Proposal Aims To Put Brakes On Chapel Hill Red-Light Cameras
Posted January 13, 2004
CHAPEL HILL, N.C. — A new proposal may signal an end to red-light cameras in Chapel Hill. Monday night, town councilman Mark Kleinschmidt revved up his campaign to get rid of cameras stationed at two intersections.
Red-light cameras cameras click pictures of license plates on cars that run red lights. The company that runs the cameras then sends the cars' owners a $50 ticket.
Supporters say the cameras are an efficient way to make intersections more safe.
"I like them, I think it prevents a lot more accidents from happening," motorist Drew Ratke said.
Cameras at two Chapel Hill street corners showed 1,100 motorists running red lights during a three-month period. The cameras issued more tickets than police officers have in an entire year, and that is what bothers Kleinschmidt.
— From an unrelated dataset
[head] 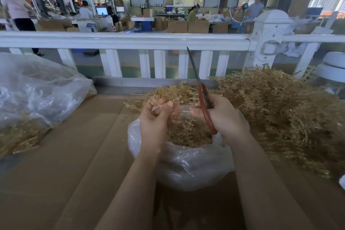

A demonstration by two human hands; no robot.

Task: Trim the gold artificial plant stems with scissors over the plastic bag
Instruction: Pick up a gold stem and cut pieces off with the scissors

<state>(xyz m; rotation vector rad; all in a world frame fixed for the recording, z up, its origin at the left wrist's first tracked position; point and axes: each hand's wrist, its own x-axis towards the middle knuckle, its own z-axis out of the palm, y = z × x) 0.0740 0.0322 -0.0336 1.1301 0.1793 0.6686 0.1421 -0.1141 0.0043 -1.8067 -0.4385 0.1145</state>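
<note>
My left hand (155, 117) pinches a gold artificial plant stem (186, 123) above the open clear plastic bag (186, 166), which holds gold trimmings. My right hand (224, 115) grips red-handled scissors (202, 99); their blades are closed and point up and away, towards the white railing. The stem hangs between both hands over the bag's mouth. A big heap of gold stems (276, 110) lies to the right on the cardboard surface (74, 173).
A large clear bag (37, 89) with gold stems sits at the left. A white railing (130, 41) runs across the far edge, with a white post (268, 37) at the right. Beyond it are people, boxes and workbenches.
</note>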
"What I have an issue with is the privatization of a police function," he said.
Kleinschmidt is leading the campaign to get rid of the cameras and has the support of Mayor Kevin Foy.
"If we can accomplish safer intersections without these cameras, I think we'd all be better off," Foy said.
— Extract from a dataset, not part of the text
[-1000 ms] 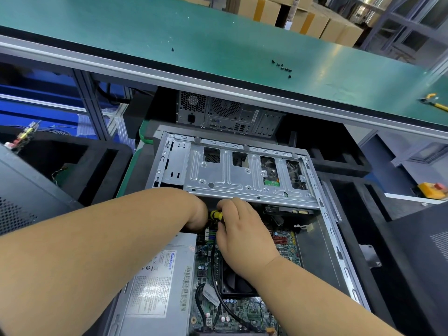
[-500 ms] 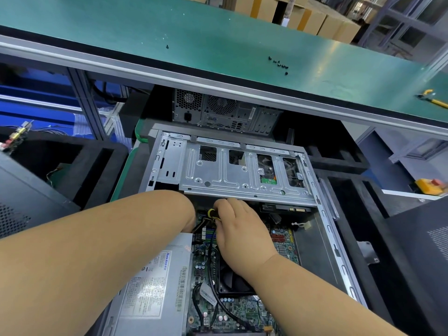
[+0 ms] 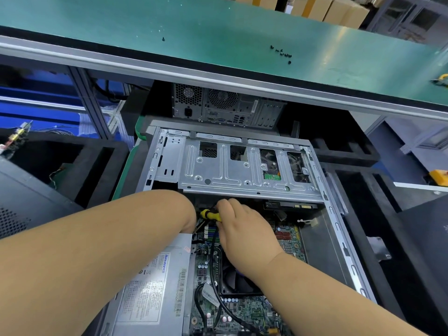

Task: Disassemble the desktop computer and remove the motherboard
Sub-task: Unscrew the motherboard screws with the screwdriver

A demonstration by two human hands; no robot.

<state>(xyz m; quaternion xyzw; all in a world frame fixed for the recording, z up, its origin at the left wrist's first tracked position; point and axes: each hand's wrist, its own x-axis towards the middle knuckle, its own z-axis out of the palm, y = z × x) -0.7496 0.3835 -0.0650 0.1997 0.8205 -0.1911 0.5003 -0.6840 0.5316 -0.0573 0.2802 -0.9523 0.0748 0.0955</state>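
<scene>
A green workbench (image 3: 218, 25) runs across the far side, with small black screws (image 3: 282, 53) lying on it. Nearer, the open desktop computer (image 3: 242, 170) lies on its side, its motherboard (image 3: 242, 311) inside at the near end, right of the grey power supply (image 3: 150, 292). The right hand (image 3: 244, 229) curls round a yellow-handled tool (image 3: 212, 215) beneath the drive cage. The left hand is hidden behind its own forearm (image 3: 97, 251), so its grip cannot be told.

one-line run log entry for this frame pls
stage: cable work under drive cage | right hand: pinches yellow connector | left hand: hidden behind forearm | motherboard: in case | power supply: in case
</scene>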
Council newcomers Sally Greene and Cam Hill will likely be the swing voters. They replace two camera supporters and have voiced opposition themselves.
Councilman Jim Ward will try to convince his colleagues to hold judgment for another nine months -- that is when independent data will tell the council whether the cameras really do make intersections more safe.
"It's a very emotional issue and people are taking sides based on that. I would like us to have some numbers that can help make a decision that is best for our community," council member Jim Ward said.